Loin des effets journalistiques à caractère sensationnel sur les banlieues, il est temps de comprendre la présente transformation de la question sociale, la remise en cause des réponses apportées à celle-ci, à travers les politiques urbaine, sociale et de sécurité par l'État providence et les tentatives actuelles de renouvellement de ces politiques.
L'analyse développée ici par Jacques Donzelot montre, d'un côté, un processus d'altération de la condition salariale qui s'accroît à mesure que l'on va du centre de la société ou de la ville vers la périphérie, des emplois les plus qualifiés vers ceux qui le sont le moins, voire point - un processus qui, dans les faits, conduit à déplacer la population la plus fragilisée et le plus souvent issue de l'immigration vers les territoires de relégation que constituent beaucoup de cités et de grands ensembles.
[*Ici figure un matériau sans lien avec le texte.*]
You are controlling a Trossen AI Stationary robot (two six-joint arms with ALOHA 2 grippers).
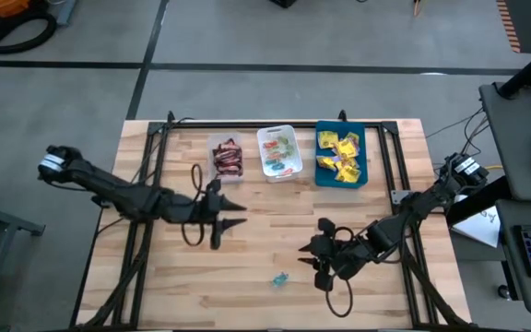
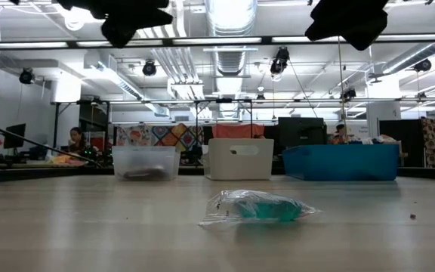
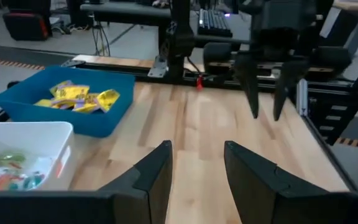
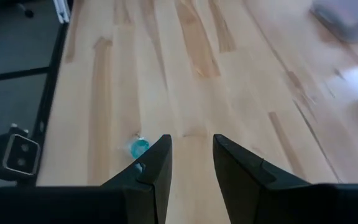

D'un autre côté, on assiste simultanément à un mouvement en sens inverse, produit par ceux qui veulent quitter la périphérie et éviter toute possible promiscuité.
L'effet couplé de ces mouvements contraires amène à observer un changement de nature de la question sociale, et pas simplement de forme. Parce que le repli identitaire des populations installe au coeur de la société une logique de séparation où l'évitement remplace la confrontation. Se développe ainsi un urbanisme affinitaire qui modifie complètement les termes traditionnels de la cité et installe pernicieusement une ville - comme une société - à plusieurs vitesses.